ACTIVITY: Scan the entries below for the word "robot" and copy every line where it turns up.
•••
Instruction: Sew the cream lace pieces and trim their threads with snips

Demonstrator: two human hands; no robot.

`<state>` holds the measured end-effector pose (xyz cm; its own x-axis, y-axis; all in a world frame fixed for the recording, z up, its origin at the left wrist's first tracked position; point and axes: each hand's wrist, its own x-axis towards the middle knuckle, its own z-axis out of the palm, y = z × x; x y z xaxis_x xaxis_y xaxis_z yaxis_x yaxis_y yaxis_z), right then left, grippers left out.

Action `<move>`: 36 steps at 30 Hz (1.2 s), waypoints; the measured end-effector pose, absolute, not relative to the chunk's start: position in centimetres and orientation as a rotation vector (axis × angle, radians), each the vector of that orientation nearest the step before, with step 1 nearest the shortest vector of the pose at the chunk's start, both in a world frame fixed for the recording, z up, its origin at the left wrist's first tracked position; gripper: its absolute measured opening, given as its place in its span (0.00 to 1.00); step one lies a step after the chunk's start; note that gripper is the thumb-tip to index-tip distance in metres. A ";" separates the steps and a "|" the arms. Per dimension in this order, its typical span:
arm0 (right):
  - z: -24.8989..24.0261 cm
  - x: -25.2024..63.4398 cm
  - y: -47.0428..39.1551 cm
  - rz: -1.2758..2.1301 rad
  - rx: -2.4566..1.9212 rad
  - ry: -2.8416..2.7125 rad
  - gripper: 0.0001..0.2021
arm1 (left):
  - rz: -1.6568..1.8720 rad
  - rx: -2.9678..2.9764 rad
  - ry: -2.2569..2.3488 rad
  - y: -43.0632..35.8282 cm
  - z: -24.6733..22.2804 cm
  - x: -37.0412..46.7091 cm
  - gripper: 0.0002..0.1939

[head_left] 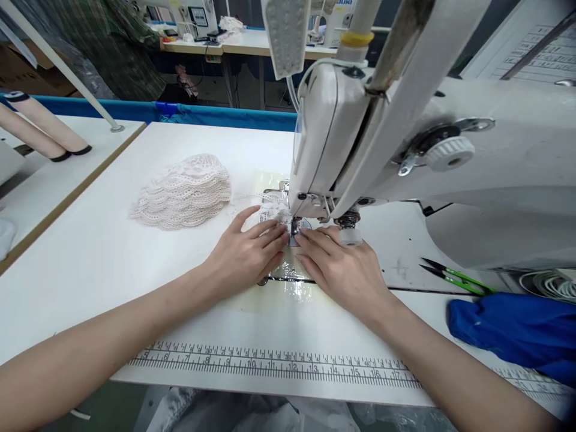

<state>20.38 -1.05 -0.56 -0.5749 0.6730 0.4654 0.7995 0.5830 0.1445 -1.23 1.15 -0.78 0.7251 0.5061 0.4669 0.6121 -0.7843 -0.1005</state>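
Note:
At the needle of a white sewing machine (333, 138), my left hand (247, 249) presses its bent fingertips onto a white lace piece (275, 210). The lace runs toward the presser foot (296, 226), and my fingers cover part of it. My right hand (344, 261) lies palm down on the other side of the foot. Its fingers are stretched out toward the foot, and I see nothing held in them. Left of my hands rests a layered pile of cream lace (184, 192), which a thin lace strand appears to join to the piece under my fingers.
Green-handled thread snips (456, 276) and a blue cloth (513, 330) lie to the right. A printed ruler (292, 366) follows the table's front edge. Cone-like tubes (49, 123) stand at the left. Behind the blue edging, a person in a checked sleeve (112, 42) is near another table.

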 end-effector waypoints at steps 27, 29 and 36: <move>1.6 19.4 -1.5 1.187 -0.978 -2.032 0.23 | -1.029 -3.439 -1.787 1.4 6.0 -4.9 0.16; 2.3 18.6 -1.9 1.614 -0.905 -1.822 0.29 | -1.108 -3.492 -1.825 0.7 6.5 -5.4 0.16; 3.3 16.7 -5.5 1.545 -1.019 -1.467 0.12 | -1.378 -3.504 -1.984 -3.3 6.5 -7.2 0.17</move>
<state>16.69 -5.54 3.33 -0.3922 0.9187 -0.0461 -0.0014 -0.0507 -0.9987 -7.17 -3.32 6.47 0.5357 0.8437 -0.0342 0.2624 -0.1278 0.9564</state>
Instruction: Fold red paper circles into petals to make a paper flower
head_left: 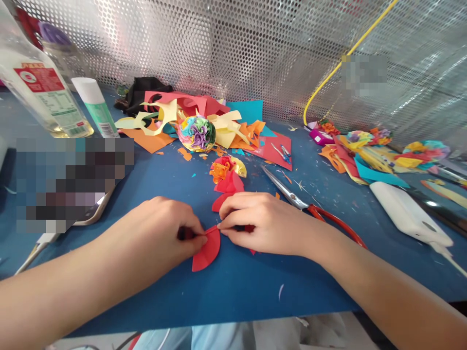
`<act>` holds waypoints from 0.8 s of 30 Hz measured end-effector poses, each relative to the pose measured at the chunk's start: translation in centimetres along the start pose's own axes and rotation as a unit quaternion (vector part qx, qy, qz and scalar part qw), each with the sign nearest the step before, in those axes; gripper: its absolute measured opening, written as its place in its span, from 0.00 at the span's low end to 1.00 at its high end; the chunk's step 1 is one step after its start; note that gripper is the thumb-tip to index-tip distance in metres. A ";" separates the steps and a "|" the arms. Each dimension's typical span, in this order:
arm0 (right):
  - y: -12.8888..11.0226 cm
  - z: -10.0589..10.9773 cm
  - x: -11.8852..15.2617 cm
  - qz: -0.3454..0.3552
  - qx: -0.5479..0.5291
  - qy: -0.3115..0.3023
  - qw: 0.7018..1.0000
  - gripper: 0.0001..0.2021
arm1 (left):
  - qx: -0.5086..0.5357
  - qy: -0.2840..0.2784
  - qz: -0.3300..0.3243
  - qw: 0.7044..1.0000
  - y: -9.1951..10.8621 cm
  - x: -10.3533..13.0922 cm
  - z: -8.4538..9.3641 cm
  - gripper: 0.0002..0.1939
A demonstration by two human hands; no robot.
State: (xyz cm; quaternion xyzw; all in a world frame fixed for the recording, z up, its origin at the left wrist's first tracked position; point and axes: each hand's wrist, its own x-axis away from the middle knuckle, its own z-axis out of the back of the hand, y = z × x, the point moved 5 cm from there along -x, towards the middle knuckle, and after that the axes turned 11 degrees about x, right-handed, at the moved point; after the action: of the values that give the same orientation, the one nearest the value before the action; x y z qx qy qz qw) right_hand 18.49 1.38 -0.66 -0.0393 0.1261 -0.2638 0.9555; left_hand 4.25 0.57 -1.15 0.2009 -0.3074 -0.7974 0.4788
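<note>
Near the middle of the blue table, my left hand (175,228) pinches the upper left edge of a red paper piece (207,253) with a rounded side. The fingertips of my right hand (251,221) are closed on the same piece's upper right end, where a narrow fold shows. Beyond my right hand lie more red paper pieces (229,183), partly hidden by it. Behind them sit small orange, red and yellow paper flowers (223,170). Red-handled scissors (292,194) lie to the right, blades pointing away, their handles partly behind my right forearm.
A paper flower ball (197,132) and cut scraps (162,116) lie at the back. On the left are a glue stick (97,107), a bottle (47,92) and a phone (80,184). A white device (410,214) and more paper flowers (421,153) are at right.
</note>
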 end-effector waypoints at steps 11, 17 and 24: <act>0.3 0.1 -0.3 -0.057 -0.100 0.022 0.993 0.06 | -0.081 -0.078 -0.033 0.993 0.8 -0.1 -0.9 0.09; 0.4 1.3 -0.3 -0.059 -0.099 0.118 0.986 0.03 | -0.027 0.006 -0.039 0.999 1.4 -0.2 0.4 0.09; -0.2 2.1 0.1 -0.029 -0.012 0.197 0.980 0.03 | 0.070 0.031 -0.017 0.997 1.3 -0.4 1.1 0.08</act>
State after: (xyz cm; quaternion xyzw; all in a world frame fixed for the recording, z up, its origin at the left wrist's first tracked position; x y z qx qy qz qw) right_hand 19.00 1.18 1.34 -0.0015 0.3137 -0.2929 0.9032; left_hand 4.55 0.84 0.55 0.2633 -0.3444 -0.7753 0.4594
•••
RESPONSE FOR THIS EXERCISE:
Demonstrator: two human hands; no robot.
A demonstration by two human hands; no robot.

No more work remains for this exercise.